═════ DATASET EXTRACT ═════
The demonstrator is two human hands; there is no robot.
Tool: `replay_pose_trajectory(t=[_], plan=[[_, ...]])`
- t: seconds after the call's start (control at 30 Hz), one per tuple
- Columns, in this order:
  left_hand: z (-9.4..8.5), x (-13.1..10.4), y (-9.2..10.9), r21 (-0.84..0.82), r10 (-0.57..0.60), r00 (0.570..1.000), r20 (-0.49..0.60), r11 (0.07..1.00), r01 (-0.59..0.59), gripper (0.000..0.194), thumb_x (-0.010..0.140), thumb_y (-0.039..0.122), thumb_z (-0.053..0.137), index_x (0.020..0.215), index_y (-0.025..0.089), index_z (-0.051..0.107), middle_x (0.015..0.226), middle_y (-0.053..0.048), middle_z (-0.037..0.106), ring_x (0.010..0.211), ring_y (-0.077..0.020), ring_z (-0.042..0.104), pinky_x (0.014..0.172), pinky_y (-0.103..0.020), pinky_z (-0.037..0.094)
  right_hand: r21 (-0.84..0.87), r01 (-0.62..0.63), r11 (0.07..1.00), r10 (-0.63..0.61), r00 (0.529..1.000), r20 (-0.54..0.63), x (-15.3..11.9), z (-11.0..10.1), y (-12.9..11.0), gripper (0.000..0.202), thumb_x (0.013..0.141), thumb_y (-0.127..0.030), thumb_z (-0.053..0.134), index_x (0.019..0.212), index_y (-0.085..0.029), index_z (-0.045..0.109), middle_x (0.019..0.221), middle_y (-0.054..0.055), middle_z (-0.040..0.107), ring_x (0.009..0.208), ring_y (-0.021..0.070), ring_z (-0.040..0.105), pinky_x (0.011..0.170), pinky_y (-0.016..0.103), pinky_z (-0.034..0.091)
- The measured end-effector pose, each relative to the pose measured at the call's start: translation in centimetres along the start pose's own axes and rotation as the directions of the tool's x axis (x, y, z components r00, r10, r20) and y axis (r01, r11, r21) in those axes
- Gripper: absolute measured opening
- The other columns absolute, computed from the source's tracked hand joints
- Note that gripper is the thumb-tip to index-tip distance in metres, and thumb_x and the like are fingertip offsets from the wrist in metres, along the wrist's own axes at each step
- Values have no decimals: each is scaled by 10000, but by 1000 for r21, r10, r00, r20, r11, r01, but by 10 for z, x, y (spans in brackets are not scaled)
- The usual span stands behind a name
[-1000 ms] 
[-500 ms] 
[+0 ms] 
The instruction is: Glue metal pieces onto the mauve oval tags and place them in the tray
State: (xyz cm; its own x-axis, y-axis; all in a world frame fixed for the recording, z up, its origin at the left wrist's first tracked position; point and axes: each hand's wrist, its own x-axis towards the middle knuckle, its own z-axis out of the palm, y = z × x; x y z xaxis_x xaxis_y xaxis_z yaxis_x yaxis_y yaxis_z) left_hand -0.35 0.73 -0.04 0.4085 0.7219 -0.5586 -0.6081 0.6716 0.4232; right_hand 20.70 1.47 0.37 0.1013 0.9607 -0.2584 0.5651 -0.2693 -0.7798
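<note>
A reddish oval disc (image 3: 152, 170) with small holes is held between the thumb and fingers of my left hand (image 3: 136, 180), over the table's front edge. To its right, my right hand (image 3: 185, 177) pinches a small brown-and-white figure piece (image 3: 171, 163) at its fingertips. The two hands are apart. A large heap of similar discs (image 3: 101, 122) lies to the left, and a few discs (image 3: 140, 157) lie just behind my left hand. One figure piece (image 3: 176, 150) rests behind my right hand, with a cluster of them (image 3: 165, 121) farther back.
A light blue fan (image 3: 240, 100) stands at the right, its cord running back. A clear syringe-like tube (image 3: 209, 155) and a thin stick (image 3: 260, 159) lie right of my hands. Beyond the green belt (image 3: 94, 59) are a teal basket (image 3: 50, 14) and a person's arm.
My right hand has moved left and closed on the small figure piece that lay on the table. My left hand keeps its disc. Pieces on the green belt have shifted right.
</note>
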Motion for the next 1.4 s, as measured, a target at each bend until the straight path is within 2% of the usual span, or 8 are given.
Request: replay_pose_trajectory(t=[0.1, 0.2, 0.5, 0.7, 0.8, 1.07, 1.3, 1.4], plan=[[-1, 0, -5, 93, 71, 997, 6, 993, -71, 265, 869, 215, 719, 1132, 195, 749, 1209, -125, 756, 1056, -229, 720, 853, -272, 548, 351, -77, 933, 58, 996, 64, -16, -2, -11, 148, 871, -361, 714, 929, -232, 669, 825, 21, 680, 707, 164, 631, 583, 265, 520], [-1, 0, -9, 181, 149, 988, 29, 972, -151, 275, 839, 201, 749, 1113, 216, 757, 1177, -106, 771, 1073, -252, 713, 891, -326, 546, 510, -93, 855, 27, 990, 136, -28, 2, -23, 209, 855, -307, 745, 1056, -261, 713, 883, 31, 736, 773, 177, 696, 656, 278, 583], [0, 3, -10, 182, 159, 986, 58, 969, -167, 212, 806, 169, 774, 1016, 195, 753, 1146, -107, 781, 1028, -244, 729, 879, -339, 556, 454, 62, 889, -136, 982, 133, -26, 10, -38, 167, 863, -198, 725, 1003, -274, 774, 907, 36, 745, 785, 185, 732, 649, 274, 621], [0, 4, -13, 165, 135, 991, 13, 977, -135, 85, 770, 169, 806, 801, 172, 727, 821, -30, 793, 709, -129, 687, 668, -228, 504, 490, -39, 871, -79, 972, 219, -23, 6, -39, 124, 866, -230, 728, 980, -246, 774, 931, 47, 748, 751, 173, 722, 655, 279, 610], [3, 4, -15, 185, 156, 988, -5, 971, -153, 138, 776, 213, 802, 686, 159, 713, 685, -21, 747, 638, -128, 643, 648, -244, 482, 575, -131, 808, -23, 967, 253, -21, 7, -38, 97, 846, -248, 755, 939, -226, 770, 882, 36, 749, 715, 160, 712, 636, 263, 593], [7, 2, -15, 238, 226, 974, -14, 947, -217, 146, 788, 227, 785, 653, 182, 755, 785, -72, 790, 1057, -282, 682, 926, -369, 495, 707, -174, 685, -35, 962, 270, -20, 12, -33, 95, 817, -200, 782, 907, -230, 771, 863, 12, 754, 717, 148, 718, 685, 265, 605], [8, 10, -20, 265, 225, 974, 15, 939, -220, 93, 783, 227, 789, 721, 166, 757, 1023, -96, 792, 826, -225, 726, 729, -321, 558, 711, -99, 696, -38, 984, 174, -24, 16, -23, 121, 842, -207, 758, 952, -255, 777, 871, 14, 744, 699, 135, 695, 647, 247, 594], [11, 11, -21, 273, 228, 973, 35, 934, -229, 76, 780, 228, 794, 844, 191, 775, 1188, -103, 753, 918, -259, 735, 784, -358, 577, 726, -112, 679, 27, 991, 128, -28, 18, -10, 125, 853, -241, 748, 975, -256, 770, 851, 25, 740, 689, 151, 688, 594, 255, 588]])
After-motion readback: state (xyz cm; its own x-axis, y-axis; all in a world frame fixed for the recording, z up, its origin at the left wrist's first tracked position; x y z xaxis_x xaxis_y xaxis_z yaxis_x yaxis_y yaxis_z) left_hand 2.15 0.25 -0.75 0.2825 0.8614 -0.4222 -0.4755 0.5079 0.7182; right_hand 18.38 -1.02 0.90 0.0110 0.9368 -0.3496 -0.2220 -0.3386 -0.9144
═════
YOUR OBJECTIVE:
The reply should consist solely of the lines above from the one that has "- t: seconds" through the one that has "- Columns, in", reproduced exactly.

TASK RESPONSE:
- t: seconds after the call's start (control at 30 Hz), one per tuple
- Columns, in this order:

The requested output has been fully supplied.